Exemple: You accidentally deleted an AD user and you want to restore it. You can use an authoritative
restore to perform that.

Below is In Brief Explanation:

As everyone's saying, and just to add, with a non-authoritative restore, you're simply restoring
AD with a sytem state restore. If there are more than one DC, and you had deleted an object,
that object will remain deleted, even after a non-authoritative restore. If it's a single DC (such as
SBS or just one non-SBS), you can restore a backup prior to the deletion to restore it. But if there
are more than one DC, and you run a non-authoritative restore expecting to bring the object
back, it won't, because the replica DC will replicate the fact that it was deleted.

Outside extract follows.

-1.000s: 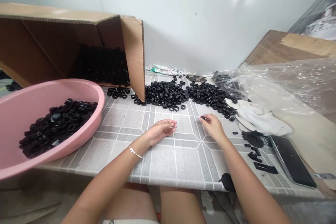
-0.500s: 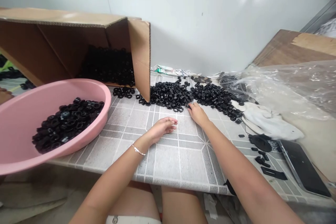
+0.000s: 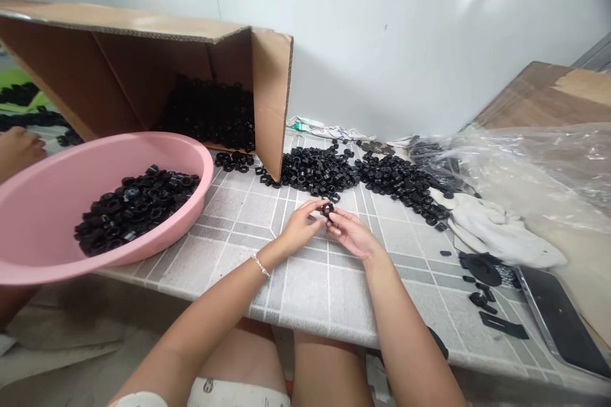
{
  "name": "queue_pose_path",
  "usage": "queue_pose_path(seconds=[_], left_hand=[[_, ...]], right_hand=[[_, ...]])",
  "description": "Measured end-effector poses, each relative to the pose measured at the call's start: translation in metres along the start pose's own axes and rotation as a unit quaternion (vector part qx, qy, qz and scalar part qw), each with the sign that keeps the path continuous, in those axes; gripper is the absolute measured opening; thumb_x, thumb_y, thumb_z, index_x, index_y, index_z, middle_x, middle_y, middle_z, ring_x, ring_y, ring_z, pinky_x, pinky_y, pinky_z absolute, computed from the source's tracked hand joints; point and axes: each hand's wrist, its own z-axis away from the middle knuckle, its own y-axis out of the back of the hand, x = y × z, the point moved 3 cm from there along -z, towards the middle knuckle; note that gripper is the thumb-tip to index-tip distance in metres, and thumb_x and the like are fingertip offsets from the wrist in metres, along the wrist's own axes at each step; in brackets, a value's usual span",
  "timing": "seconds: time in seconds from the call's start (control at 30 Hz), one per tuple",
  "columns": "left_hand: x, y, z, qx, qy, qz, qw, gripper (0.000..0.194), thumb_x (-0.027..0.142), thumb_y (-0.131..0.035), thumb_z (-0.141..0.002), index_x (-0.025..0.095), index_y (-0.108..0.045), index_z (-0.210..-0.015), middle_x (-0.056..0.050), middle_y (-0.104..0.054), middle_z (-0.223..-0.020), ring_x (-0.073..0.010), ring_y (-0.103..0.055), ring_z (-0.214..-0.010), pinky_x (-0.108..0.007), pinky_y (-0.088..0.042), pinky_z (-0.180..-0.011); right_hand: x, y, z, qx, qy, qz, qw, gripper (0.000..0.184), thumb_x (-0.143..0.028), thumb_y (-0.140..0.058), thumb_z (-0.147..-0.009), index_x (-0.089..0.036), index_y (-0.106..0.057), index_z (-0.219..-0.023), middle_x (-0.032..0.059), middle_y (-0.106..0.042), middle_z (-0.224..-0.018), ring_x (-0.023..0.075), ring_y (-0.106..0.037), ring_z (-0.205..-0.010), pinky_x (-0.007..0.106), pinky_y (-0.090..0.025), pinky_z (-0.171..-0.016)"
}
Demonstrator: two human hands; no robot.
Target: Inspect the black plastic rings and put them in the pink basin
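Note:
Between the fingertips of both my hands is a small black plastic ring nut (image 3: 327,209), held just above the tablecloth. My left hand (image 3: 300,227) pinches it from the left, and my right hand (image 3: 352,231) grips it from the right. Right behind my hands lies a pile of black ring nuts (image 3: 312,170). Beside it, to the right, spreads a second pile of small black parts (image 3: 398,179). A pink basin (image 3: 203,203) at the left holds many similar black rings.
A cardboard box (image 3: 271,95) lies on its side at the back left, black parts inside. At the right are a white cloth (image 3: 506,229), clear plastic sheeting (image 3: 534,165), a phone (image 3: 566,318) and loose black pieces (image 3: 482,267). Another person's hand (image 3: 21,149) shows at far left.
My right hand has come back from the pile's edge with a ring nut. My left hand has moved up to meet it, and both now hold the ring. The view has shifted slightly.

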Motion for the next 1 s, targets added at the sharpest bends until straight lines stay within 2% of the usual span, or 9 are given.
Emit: queue_pose_path(seconds=[0.17, 0.33, 0.43, 0.5, 0.57, 0.63, 0.83, 0.9, 1.0], left_hand=[[-0.004, -0.003, -0.002, -0.007, 0.055, 0.051, 0.997, 0.036, 0.025, -0.063, -0.078, 0.018, -0.063, -0.113, -0.009, -0.065, -0.117, -0.0212, -0.060, -0.107, -0.034, -0.048, -0.092], [-0.004, 0.002, -0.005, -0.023, 0.079, 0.076, 0.994, 0.023, 0.037, -0.061, -0.081, 0.016, -0.067, -0.089, -0.007, -0.070, -0.095, -0.0198, -0.063, -0.095, -0.034, -0.046, -0.091], [-0.006, 0.007, -0.006, 0.007, 0.104, 0.100, 0.990, 0.025, 0.040, -0.067, -0.076, 0.015, -0.062, -0.077, -0.005, -0.068, -0.091, -0.0181, -0.061, -0.091, -0.032, -0.044, -0.090], [-0.009, 0.009, -0.007, 0.031, 0.127, 0.117, 0.984, 0.028, 0.040, -0.070, -0.072, 0.015, -0.058, -0.075, -0.004, -0.067, -0.090, -0.0169, -0.061, -0.088, -0.031, -0.044, -0.087], [-0.012, 0.010, -0.007, 0.046, 0.148, 0.144, 0.977, 0.031, 0.040, -0.073, -0.069, 0.015, -0.056, -0.078, -0.004, -0.066, -0.091, -0.0157, -0.061, -0.085, -0.030, -0.045, -0.084], [-0.013, 0.010, -0.007, 0.060, 0.160, 0.187, 0.967, 0.036, 0.037, -0.076, -0.067, 0.016, -0.052, -0.085, -0.005, -0.067, -0.096, -0.0153, -0.063, -0.086, -0.031, -0.045, -0.086], [-0.011, 0.008, -0.006, 0.071, 0.159, 0.270, 0.947, 0.059, 0.030, -0.079, -0.067, 0.020, -0.043, -0.112, -0.010, -0.066, -0.113, -0.0196, -0.067, -0.094, -0.040, -0.045, -0.094], [-0.012, 0.007, -0.006, 0.050, 0.148, 0.255, 0.954, 0.060, 0.032, -0.078, -0.069, 0.020, -0.046, -0.119, -0.012, -0.064, -0.118, -0.0220, -0.065, -0.099, -0.040, -0.046, -0.093], [-0.012, 0.008, -0.007, 0.028, 0.120, 0.208, 0.970, 0.047, 0.035, -0.074, -0.072, 0.017, -0.059, -0.113, -0.012, -0.062, -0.122, -0.0239, -0.060, -0.109, -0.037, -0.046, -0.094]], right_hand=[[0.003, -0.001, -0.003, -0.004, -0.016, -0.037, 0.999, 0.031, -0.036, -0.079, -0.062, -0.018, -0.063, -0.081, -0.0042, -0.054, -0.063, 0.0050, -0.036, -0.048, 0.022, -0.032, -0.048], [0.007, -0.005, -0.005, -0.010, -0.023, -0.016, 1.000, 0.035, -0.039, -0.077, -0.064, -0.016, -0.061, -0.085, -0.0044, -0.052, -0.063, 0.0049, -0.035, -0.048, 0.023, -0.029, -0.048], [0.005, -0.003, -0.006, 0.071, 0.062, 0.054, 0.994, 0.037, -0.044, -0.072, -0.068, -0.019, -0.056, -0.090, -0.0061, -0.049, -0.062, 0.0064, -0.035, -0.049, 0.022, -0.027, -0.048], [0.000, -0.001, -0.005, 0.144, 0.140, 0.102, 0.974, 0.036, -0.045, -0.070, -0.070, -0.022, -0.050, -0.089, -0.0073, -0.047, -0.063, 0.0078, -0.037, -0.052, 0.022, -0.029, -0.050], [-0.004, -0.002, -0.005, 0.176, 0.193, 0.140, 0.955, 0.034, -0.043, -0.070, -0.071, -0.024, -0.048, -0.088, -0.0064, -0.048, -0.068, 0.0096, -0.042, -0.058, 0.023, -0.035, -0.056], [-0.007, -0.004, -0.005, 0.169, 0.218, 0.162, 0.947, 0.031, -0.040, -0.069, -0.071, -0.023, -0.050, -0.089, -0.0043, -0.051, -0.074, 0.0114, -0.047, -0.066, 0.024, -0.040, -0.063], [-0.006, -0.010, -0.005, 0.141, 0.213, 0.115, 0.960, 0.032, -0.037, -0.066, -0.072, -0.023, -0.057, -0.099, -0.0023, -0.056, -0.079, 0.0118, -0.052, -0.063, 0.027, -0.045, -0.064], [-0.004, -0.014, -0.005, 0.112, 0.206, 0.116, 0.965, 0.027, -0.037, -0.062, -0.075, -0.023, -0.058, -0.097, -0.0024, -0.057, -0.076, 0.0117, -0.054, -0.061, 0.028, -0.046, -0.064], [-0.001, -0.018, -0.005, 0.090, 0.203, 0.125, 0.967, 0.024, -0.037, -0.060, -0.078, -0.023, -0.056, -0.097, -0.0035, -0.058, -0.072, 0.0114, -0.056, -0.058, 0.028, -0.048, -0.063]])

TO understand this better, keep in mind, that each DC knows of each object, as well as of replica
DCs's USN value. THat is the Update Sequence Number. Whenever a change occurs
(add/delete/modify, etc), the USN value will change. Each DC keeps track of other DCs USNs.
If a DC see a USN was changed on another replication partner DC, it will ask for the changes
(replication), then the change will replicate. Each DC has a overall USN, as each object in the
directory.
If you want to re-animate an object in a multi-DC scenario, you can run an authorative restore.
During this process, with Windows 2003 and newer, as mentioned, you run a non-authoritative
first, and while still in DSRM (Dir Svc Restore Mode), don't restart the DC yet. Before you restart
the DC, you want to use ntdsutil to perform the authoritative by identifying the DN of the
object, and the system will bump up the USN value of that specific object to a value much
higher than other DCs would have for that object, and then restart. Upon
restart, during replication, the other DCs will see that that object has a higher USN than it
previously had, therefore will reanmate it.

IIRC, in Windows 2000, we had to manually bump up the value by adding 100,000 to theobject's
USN in ntdsutil. But as mentioned above, that was changed with Windows 2003 and newer
where it's now done automatically for you.

Read the links that the others provided. They give more info about restoring specific leaf
objects, OU subtrees, etc. Please note, that with a single DC environment, and if you were to
perform an authoritative restore of the whole directory, you may inadvertently cause issues
because you may be restoring the previous secure channel password, which then the current
machines in the domain will no longer communicate with that DC.